Five claims about AI futurism

2018-03-01 · ~930 words

A continuation of the same email thread with William Eden, this time after he had asked Alyssa for her own AGI timeline. Rather than offering a single year, she sketches five specific claims she thinks are underappreciated in popular AI futurism — covering DeepMind’s PR strategy, the gap between academic benchmarks and real economic value, the difficulty of forecasting downstream social effects, the technological assumptions baked into modern democracy, and how little of the current “chatbot” industry actually uses deep learning at all.


I don’t really have a number for AGI anywhere in my head, other than it being pretty unlikely to happen soon but reasonably likely to happen in the next century. There is too much basic research and ontology shifting between here and there; it would be like physicists in 1800 trying to give a date for the invention of quantum mechanics, when no one even knows what amplitudes are yet. I think exact timelines (if done well) can help out through 2030 or so, and contingent timelines can flesh out a lot of planning (eg. A implies B implies C), but if Omega came and told me that AGI would happen in 2042 vs. 2054 it wouldn’t really change my actions at all.

My writings on AI futurism tend to center around some specific conclusions regarding particular facts. Some major ones here are: Demis Hassabis is extremely good at PR, and almost everyone doesn’t properly adjust for this when deciding how impressed to be.

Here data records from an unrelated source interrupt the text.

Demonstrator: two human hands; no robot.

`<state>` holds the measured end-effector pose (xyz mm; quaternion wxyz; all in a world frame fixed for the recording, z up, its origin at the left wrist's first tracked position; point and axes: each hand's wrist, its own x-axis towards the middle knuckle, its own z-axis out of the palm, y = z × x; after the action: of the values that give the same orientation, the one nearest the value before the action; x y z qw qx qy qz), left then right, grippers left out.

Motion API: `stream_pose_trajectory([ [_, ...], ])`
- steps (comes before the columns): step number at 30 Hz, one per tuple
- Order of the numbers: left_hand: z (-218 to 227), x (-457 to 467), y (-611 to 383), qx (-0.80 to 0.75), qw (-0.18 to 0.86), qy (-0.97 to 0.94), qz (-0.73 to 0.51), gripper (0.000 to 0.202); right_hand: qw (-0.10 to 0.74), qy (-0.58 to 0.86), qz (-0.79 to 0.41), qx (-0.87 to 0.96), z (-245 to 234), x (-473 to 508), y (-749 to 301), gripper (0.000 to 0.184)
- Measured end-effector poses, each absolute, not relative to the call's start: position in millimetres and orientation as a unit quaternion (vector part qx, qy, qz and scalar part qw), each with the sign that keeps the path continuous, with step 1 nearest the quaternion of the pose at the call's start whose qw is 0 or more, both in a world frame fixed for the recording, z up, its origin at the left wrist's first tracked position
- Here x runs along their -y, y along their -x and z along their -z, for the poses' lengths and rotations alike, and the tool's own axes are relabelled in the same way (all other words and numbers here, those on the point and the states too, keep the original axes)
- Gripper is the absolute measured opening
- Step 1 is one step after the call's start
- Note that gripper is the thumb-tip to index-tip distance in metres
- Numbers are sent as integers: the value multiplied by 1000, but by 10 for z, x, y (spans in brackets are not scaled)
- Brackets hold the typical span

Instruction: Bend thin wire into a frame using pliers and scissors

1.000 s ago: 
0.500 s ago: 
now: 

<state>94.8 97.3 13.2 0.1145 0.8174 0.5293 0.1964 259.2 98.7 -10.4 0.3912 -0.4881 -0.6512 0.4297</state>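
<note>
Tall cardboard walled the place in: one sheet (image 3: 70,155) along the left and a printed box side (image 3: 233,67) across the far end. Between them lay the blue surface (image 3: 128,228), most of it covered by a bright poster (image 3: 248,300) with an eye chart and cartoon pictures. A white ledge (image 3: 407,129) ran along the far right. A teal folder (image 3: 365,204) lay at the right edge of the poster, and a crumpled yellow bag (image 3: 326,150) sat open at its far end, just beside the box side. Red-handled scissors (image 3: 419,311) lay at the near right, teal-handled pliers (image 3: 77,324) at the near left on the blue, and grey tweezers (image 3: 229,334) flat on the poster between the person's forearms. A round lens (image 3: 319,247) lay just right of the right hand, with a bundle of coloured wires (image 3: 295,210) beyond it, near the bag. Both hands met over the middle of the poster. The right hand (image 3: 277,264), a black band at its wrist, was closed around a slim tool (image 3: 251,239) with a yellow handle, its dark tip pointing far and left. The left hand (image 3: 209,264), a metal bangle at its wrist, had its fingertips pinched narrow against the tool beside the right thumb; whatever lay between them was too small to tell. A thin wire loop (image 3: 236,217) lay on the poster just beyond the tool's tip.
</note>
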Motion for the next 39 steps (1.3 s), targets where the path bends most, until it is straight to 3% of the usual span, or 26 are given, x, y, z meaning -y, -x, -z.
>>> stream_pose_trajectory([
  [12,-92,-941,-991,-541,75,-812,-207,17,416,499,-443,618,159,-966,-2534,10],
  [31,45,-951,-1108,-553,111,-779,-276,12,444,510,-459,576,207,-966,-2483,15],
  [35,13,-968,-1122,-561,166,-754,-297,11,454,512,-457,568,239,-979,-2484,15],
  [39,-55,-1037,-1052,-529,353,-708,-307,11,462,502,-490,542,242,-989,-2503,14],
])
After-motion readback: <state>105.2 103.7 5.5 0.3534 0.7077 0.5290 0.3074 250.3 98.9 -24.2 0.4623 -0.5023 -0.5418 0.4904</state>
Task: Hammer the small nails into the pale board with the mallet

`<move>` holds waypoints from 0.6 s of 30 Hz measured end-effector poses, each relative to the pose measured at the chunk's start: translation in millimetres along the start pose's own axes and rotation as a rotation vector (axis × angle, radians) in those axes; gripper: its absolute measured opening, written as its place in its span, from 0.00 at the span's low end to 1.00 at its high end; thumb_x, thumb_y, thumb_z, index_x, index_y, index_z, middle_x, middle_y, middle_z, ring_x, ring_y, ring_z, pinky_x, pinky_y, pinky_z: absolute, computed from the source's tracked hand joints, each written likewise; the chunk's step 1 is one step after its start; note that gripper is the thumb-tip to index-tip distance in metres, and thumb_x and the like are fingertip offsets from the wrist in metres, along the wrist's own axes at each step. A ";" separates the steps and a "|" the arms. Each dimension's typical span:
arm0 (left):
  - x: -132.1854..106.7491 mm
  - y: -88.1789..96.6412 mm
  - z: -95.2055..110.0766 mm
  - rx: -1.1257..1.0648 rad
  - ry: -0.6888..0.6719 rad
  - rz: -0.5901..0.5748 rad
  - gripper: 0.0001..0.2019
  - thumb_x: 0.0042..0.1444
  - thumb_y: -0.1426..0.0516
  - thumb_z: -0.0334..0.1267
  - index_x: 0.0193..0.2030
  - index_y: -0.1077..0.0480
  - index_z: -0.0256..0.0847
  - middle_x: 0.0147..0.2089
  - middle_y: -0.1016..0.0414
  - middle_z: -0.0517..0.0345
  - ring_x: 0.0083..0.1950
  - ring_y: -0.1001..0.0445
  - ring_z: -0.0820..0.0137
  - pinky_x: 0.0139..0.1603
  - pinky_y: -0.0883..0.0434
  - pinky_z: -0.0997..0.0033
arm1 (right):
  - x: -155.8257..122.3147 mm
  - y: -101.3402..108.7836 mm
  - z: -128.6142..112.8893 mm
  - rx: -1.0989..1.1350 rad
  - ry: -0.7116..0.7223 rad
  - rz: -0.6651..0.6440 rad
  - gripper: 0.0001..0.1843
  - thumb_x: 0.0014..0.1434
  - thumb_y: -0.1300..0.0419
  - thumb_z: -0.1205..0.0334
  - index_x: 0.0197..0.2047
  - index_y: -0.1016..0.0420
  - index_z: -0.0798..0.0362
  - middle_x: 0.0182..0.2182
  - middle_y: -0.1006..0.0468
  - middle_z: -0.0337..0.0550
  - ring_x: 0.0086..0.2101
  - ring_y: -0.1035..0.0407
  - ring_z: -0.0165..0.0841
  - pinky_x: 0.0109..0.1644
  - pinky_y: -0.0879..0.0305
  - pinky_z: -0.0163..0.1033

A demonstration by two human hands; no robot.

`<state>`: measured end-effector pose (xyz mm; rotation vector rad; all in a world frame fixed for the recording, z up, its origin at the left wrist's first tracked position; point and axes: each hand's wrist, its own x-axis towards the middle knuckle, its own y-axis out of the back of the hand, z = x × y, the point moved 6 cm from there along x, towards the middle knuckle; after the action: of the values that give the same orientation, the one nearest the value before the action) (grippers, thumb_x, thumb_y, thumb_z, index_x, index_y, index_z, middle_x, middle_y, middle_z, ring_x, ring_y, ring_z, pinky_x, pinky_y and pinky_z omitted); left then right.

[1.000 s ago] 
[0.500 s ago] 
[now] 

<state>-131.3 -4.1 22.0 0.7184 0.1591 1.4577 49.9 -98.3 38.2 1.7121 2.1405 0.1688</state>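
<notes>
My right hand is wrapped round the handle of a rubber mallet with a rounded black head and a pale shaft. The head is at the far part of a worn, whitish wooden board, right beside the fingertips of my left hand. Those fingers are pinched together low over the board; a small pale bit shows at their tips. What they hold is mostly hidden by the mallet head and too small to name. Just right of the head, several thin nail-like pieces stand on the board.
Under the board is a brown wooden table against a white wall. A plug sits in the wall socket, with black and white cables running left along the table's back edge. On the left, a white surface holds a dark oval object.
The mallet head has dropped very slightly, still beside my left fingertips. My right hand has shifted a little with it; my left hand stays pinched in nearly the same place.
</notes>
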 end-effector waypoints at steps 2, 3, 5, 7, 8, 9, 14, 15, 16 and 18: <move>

Eg. one might notice how, for all of his most impressive accomplishments, he has carefully chosen things which have a very high ratio of fame to commercial value. For example, most educated people know what Go is, but there is basically no money in it. Ditto Atari games. Ditto chess matches, etc. Since he has a huge amount of funding (both directly and indirectly via Google infrastructure), this lets him cheaply acquire lots of PR points; it’s like grabbing all the culture techs in Victoria II, if you’ve played that. (Stockfish, previously the top chess program, was designed for hardware costing maybe a few thousand dollars, because who would ever pay more than that?) That’s not to say that his team aren’t heavy-hitters etc., obviously they are, just that the PR needs to be treated skeptically.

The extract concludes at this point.